The foundation published a new manifesto on poverty today, which sets a target of ensuring that by 2030, less than 10% of the British population are in poverty at any one time and no one is destitute or in poverty for longer than two years.

It recommends focusing on five areas to achieve this – boosting income, delivering an effective benefits system, improving education standards, strengthening families and communities and promoting long-term economic growth.

Speaking at the report’s launch at Westminster, Julie Unwin, chief executive of the Joseph Rowntree Foundation, said: “It’s shameful that in the 21st century, 13 million people in our wealthy country are living in poverty.

“A new ‘long-term deal’ to solve poverty is urgently needed so the first generation of ‘Brexit children’ starting school this week grow up in a country where no matter where they live, everyone has a chance of a decent and secure life. Previous approaches have been too piecemeal, failing to deal with issues such as the high cost of living.

“Poverty divides communities and generations; it harms people’s potential and strains families; it drains the public purse and holds back our economy. The prime minister has made a promise to make Britain work for everyone and reform capitalism. As Westminster reconvenes this week, I urge her to deliver on this promise. If we don’t take action now, poverty is set to increase for children and working-age adults. Poverty is the biggest social evil of our time – we must act now.”

The foundation said that the government should replace the European regional development funding that will be lost when the UK leaves the European Union with a Rebalancing Fund, worth £9.6bn in 2020-26. This would be allocated to devolved administrations and Local Enterprise Partnerships (LEPs) in order to support inclusive growth.

In addition, it said that the Local Growth Fund should be remodelled to promote inclusive growth, and that local authorities should be incentivised to tackle poverty by allowing them to keep some of the savings achieved by helping someone find work.

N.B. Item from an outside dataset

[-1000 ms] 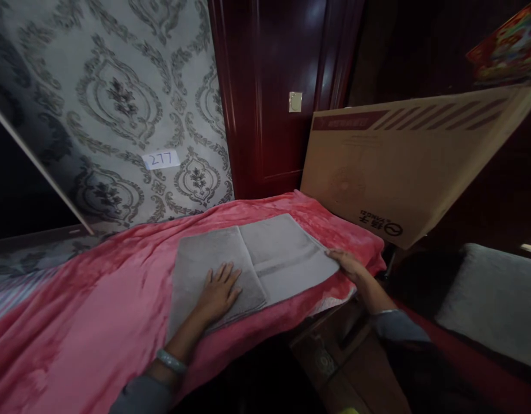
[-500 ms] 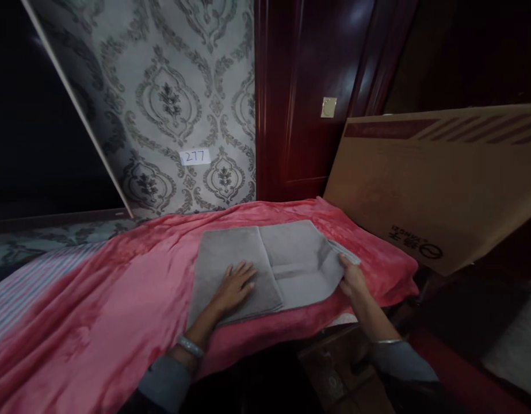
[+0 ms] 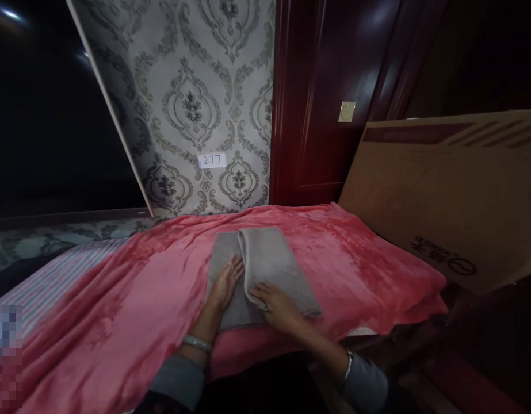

Cllr Nick Forbes, senior vice chair of the LGA, said: “It is vital that momentum around devolution is not lost and we need to see more deals agreed sooner rather than later so people across the whole country can reap the benefits.”

The Joseph Rowntree Foundation also said that the controversial universal credit benefits should be reformed to help families out of poverty, including increasing the work allowance and raising the child element by 20%.

The foundation has previously warned that universal credit as it stands will mean a greater loss of income for poor areas than rich ones. It also suggested the idea of a Universal Pension for low-income older people.